▸ Your assignment: Return the lines of the material below exactly, beginning with the line that has "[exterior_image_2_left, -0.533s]" in it and finishing with the line that has "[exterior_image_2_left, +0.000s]" in it. Leave all pictures aside.
#####
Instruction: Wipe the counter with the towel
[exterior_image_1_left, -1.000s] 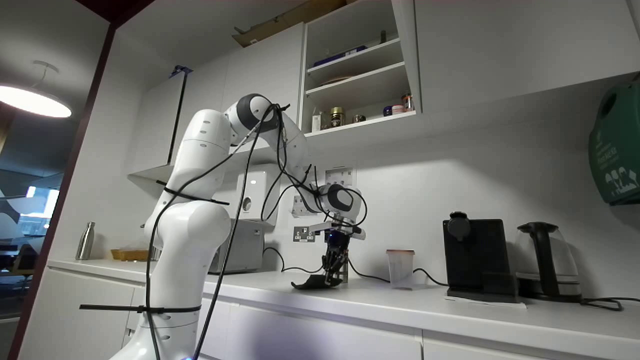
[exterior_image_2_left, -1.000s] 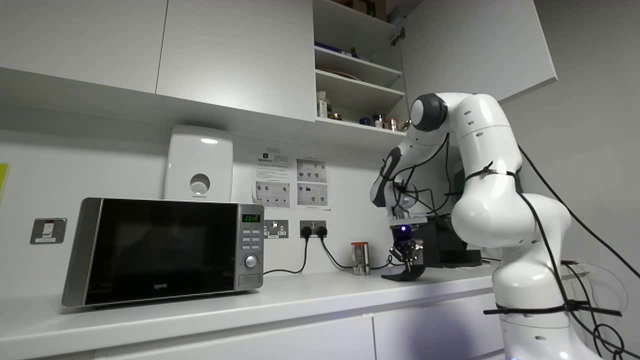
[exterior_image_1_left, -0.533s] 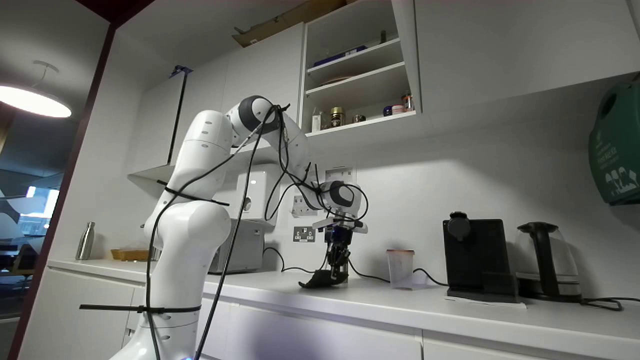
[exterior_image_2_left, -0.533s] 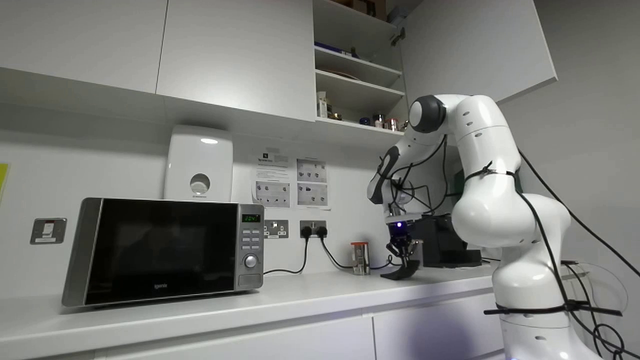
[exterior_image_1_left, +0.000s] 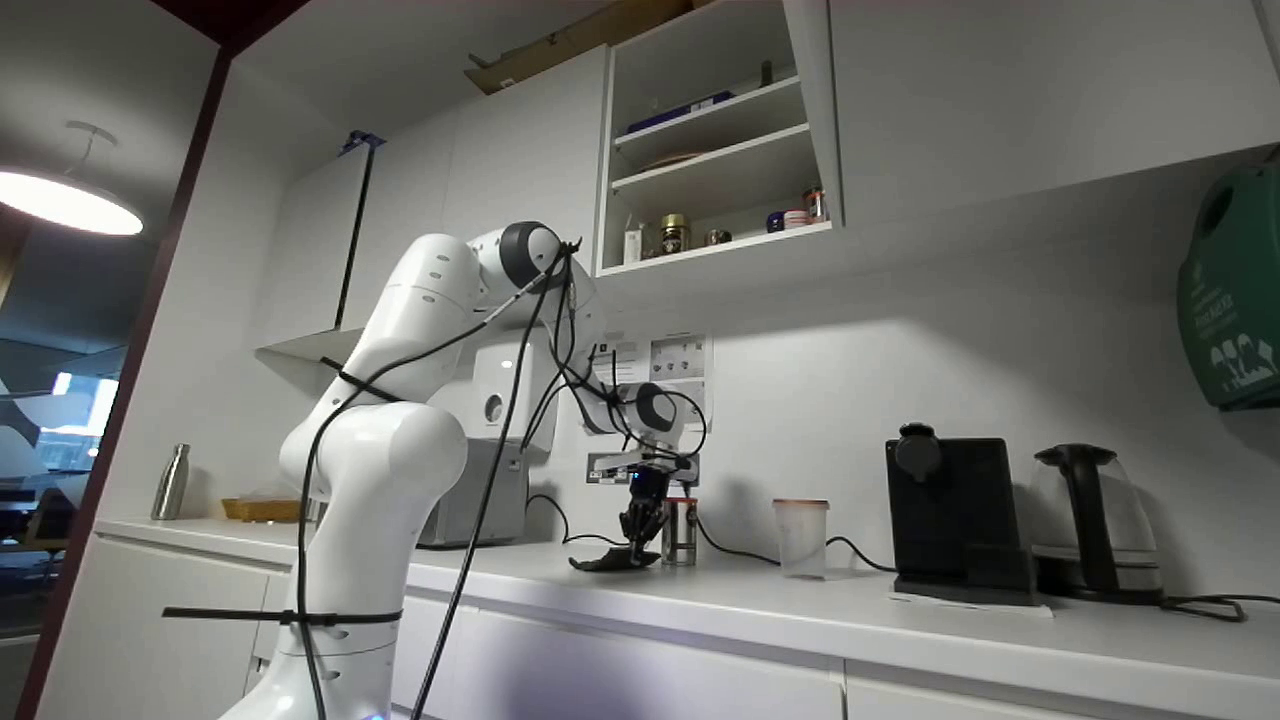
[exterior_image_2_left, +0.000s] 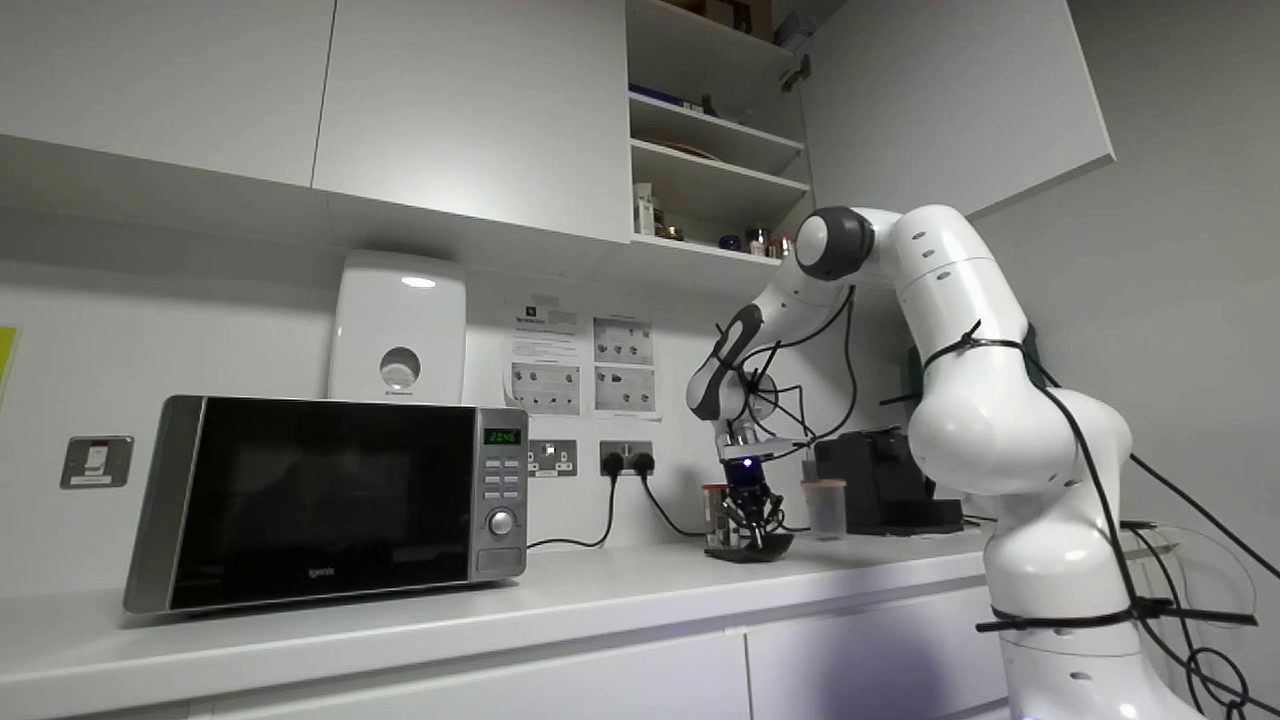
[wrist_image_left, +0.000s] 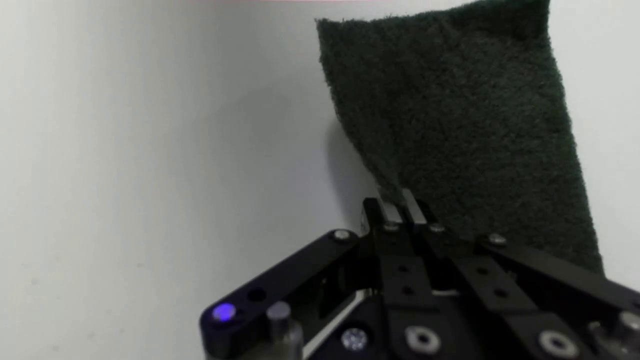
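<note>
Along the white desk (exterior_image_1_left: 720, 590), taking the tool (wrist_image_left: 401, 204) as my clock's centre, I see a steel bottle (exterior_image_1_left: 171, 482) upright out at nine, its inside hidden. On the same bearing but nearer, a tan basket (exterior_image_1_left: 258, 511) holds something pale, too blurred to name. A grey microwave (exterior_image_1_left: 485, 495) sits between nine and ten, partly behind the arm (exterior_image_1_left: 385, 460).

The tool points down to six o'clock, its jaws drawn together, an edge of the dark grey towel (wrist_image_left: 480, 125) pinched between them. In the wrist view the cloth spreads from eleven round to four o'clock of the tool, the gripped edge raised; in both exterior views it lies low on the desk.

Close by at two o'clock stands a shiny canister (exterior_image_1_left: 680, 533) with a red lid, its contents unseen. At twelve, an open cupboard (exterior_image_1_left: 690, 40) holds a pale carton (exterior_image_1_left: 633, 243) and small jars (exterior_image_1_left: 674, 235) at the bottom, a flat brownish thing (exterior_image_1_left: 672, 160) halfway up and a blue box (exterior_image_1_left: 680, 112) above that. At three comes a translucent tub (exterior_image_1_left: 801, 540), lidded in orange; what it contains I can't make out. Beyond it on the same bearing are a black coffee machine (exterior_image_1_left: 955, 510) and a glass-sided kettle (exterior_image_1_left: 1095, 525).

I count one bottle, one basket, one microwave, one towel, one canister, at least five jars, one tub, one coffee machine and one kettle.
</note>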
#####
▸ Output for this task:
[exterior_image_2_left, -0.533s] 
[exterior_image_1_left, +0.000s] 
[exterior_image_2_left, +0.000s] 

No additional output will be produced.